'''

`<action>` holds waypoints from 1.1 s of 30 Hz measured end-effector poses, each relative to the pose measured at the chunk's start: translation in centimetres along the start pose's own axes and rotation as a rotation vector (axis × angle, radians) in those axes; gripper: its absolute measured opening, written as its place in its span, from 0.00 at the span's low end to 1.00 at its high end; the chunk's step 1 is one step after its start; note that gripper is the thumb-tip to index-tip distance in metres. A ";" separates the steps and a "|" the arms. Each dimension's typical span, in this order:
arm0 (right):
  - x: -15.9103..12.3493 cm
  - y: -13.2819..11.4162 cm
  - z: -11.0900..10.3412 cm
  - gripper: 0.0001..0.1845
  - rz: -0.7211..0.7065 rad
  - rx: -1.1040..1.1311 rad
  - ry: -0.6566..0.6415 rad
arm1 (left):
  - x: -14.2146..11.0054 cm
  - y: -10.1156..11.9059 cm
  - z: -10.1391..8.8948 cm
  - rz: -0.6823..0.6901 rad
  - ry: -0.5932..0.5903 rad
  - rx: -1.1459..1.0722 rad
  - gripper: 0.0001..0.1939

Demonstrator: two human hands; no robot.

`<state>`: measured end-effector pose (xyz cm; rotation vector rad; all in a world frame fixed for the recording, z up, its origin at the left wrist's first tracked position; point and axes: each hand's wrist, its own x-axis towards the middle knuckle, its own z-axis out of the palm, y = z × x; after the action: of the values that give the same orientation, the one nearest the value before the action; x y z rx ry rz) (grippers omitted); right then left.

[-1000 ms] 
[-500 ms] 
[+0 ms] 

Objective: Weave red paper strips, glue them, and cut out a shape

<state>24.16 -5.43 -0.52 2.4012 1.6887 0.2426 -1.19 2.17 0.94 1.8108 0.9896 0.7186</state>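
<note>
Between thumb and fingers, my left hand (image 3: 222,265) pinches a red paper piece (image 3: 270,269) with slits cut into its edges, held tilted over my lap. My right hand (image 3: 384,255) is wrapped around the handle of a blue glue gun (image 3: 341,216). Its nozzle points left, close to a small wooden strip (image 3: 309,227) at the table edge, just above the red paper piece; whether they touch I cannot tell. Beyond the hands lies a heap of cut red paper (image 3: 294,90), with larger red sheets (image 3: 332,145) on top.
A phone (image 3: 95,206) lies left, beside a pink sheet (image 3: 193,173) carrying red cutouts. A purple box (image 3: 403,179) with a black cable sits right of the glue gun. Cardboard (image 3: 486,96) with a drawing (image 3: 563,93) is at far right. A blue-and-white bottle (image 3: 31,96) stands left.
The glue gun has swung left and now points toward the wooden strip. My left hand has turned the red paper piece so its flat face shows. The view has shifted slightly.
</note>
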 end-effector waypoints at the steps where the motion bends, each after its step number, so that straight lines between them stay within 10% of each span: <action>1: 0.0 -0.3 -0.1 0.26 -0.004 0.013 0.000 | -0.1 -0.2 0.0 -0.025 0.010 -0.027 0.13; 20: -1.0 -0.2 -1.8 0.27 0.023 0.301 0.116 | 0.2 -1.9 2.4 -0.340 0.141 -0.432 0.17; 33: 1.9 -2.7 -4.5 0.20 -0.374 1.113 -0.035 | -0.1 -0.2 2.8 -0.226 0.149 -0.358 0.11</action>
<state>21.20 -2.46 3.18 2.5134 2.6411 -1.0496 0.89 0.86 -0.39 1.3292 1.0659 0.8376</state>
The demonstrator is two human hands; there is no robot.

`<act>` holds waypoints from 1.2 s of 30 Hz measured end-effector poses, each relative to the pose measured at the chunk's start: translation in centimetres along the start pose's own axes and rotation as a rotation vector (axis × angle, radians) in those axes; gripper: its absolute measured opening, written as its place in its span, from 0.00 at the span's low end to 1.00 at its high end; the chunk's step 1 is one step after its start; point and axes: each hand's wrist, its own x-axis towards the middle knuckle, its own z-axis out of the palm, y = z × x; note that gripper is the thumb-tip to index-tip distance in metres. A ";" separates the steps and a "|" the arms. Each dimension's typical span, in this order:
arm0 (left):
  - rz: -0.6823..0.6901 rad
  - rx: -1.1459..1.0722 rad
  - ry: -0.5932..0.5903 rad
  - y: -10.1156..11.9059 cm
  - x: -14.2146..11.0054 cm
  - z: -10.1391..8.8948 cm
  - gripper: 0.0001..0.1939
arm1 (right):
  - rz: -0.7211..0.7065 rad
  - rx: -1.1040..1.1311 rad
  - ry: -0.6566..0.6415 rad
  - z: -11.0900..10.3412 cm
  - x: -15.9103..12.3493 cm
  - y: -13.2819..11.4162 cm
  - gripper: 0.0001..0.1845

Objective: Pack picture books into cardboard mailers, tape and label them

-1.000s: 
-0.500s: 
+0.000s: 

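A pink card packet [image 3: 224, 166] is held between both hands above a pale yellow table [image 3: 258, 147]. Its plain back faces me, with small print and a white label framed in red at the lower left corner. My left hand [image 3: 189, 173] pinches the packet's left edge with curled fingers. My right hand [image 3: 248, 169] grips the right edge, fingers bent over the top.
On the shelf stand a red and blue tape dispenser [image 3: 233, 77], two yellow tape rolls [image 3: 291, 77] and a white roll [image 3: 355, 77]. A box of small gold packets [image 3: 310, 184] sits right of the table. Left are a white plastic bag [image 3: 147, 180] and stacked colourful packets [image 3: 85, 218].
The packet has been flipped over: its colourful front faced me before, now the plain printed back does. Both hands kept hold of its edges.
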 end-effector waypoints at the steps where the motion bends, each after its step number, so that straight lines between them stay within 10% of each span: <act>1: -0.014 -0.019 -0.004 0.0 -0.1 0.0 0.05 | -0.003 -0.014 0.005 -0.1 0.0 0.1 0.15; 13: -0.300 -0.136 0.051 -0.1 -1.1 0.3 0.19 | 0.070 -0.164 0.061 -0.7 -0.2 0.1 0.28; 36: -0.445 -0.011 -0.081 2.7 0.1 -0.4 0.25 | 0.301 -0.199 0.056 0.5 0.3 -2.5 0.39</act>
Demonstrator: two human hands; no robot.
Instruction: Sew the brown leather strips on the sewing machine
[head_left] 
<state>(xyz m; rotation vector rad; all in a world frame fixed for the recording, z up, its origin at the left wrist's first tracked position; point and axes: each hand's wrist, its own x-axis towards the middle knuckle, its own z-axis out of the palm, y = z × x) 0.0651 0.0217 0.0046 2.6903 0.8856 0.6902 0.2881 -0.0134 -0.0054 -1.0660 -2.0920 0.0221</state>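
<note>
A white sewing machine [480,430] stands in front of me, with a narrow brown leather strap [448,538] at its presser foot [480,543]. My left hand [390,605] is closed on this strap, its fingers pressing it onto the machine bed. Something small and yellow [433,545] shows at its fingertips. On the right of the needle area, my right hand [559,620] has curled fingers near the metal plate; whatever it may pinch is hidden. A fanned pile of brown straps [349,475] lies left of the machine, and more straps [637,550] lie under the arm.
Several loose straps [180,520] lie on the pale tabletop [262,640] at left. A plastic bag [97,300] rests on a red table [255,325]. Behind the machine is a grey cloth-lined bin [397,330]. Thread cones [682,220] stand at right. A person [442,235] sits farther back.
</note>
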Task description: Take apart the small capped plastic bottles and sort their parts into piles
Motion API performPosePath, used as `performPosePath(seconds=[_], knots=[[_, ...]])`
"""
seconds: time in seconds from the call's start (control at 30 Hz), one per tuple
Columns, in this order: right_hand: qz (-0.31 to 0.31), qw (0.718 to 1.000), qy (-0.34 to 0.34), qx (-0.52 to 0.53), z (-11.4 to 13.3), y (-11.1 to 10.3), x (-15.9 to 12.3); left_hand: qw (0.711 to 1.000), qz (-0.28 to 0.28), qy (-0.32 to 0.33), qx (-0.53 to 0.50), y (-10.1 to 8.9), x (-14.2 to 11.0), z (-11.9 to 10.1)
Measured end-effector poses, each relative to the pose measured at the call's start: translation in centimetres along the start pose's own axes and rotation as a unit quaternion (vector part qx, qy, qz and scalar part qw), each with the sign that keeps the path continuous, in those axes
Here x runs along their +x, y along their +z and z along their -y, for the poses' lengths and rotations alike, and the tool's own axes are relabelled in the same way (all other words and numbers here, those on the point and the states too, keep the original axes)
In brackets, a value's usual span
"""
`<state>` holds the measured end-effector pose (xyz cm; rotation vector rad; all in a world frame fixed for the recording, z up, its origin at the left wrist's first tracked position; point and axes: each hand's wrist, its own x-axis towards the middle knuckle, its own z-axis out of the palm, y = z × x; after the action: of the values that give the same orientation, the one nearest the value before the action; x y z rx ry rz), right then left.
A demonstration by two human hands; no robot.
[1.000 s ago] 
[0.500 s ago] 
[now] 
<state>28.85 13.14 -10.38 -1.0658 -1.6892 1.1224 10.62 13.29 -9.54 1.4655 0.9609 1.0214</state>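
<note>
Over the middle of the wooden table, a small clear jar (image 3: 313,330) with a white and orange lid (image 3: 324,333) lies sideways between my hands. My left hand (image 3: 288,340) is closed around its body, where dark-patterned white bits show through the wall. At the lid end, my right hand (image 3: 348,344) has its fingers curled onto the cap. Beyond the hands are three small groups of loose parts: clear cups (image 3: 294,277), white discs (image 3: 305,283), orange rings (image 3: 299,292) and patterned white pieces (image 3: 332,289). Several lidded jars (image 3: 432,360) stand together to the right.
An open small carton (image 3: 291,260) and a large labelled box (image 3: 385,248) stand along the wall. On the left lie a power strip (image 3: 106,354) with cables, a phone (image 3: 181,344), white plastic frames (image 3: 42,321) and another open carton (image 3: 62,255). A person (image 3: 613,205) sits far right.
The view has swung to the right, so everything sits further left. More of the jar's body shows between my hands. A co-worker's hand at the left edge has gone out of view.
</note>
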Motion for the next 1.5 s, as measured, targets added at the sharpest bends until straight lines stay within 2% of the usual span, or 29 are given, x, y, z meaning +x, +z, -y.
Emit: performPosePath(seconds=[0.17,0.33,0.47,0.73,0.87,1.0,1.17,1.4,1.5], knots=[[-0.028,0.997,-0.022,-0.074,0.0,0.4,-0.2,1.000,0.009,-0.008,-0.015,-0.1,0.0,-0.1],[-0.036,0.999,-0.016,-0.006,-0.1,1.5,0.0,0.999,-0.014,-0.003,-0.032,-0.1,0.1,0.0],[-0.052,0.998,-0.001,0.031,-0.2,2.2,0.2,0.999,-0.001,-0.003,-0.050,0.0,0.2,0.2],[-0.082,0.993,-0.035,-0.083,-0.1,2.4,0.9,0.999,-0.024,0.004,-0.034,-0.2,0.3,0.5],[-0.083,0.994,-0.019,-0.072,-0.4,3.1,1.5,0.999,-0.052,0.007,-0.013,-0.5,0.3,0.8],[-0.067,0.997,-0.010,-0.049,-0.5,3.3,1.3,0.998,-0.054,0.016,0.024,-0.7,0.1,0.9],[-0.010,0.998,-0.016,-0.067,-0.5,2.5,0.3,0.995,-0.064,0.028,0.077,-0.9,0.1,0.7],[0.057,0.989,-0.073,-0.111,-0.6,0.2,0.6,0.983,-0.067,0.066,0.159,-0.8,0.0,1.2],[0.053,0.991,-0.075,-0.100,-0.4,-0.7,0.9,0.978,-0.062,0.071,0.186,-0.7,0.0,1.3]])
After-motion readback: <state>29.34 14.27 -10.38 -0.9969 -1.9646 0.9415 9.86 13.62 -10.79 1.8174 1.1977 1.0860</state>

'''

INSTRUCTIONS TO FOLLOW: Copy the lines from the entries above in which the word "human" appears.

SOLVED PROBLEM:
Demonstrator: two human hands; no robot.
The demonstrator is two human hands; there is no robot.
Demonstrator: two human hands; no robot.
A demonstration by two human hands; no robot.

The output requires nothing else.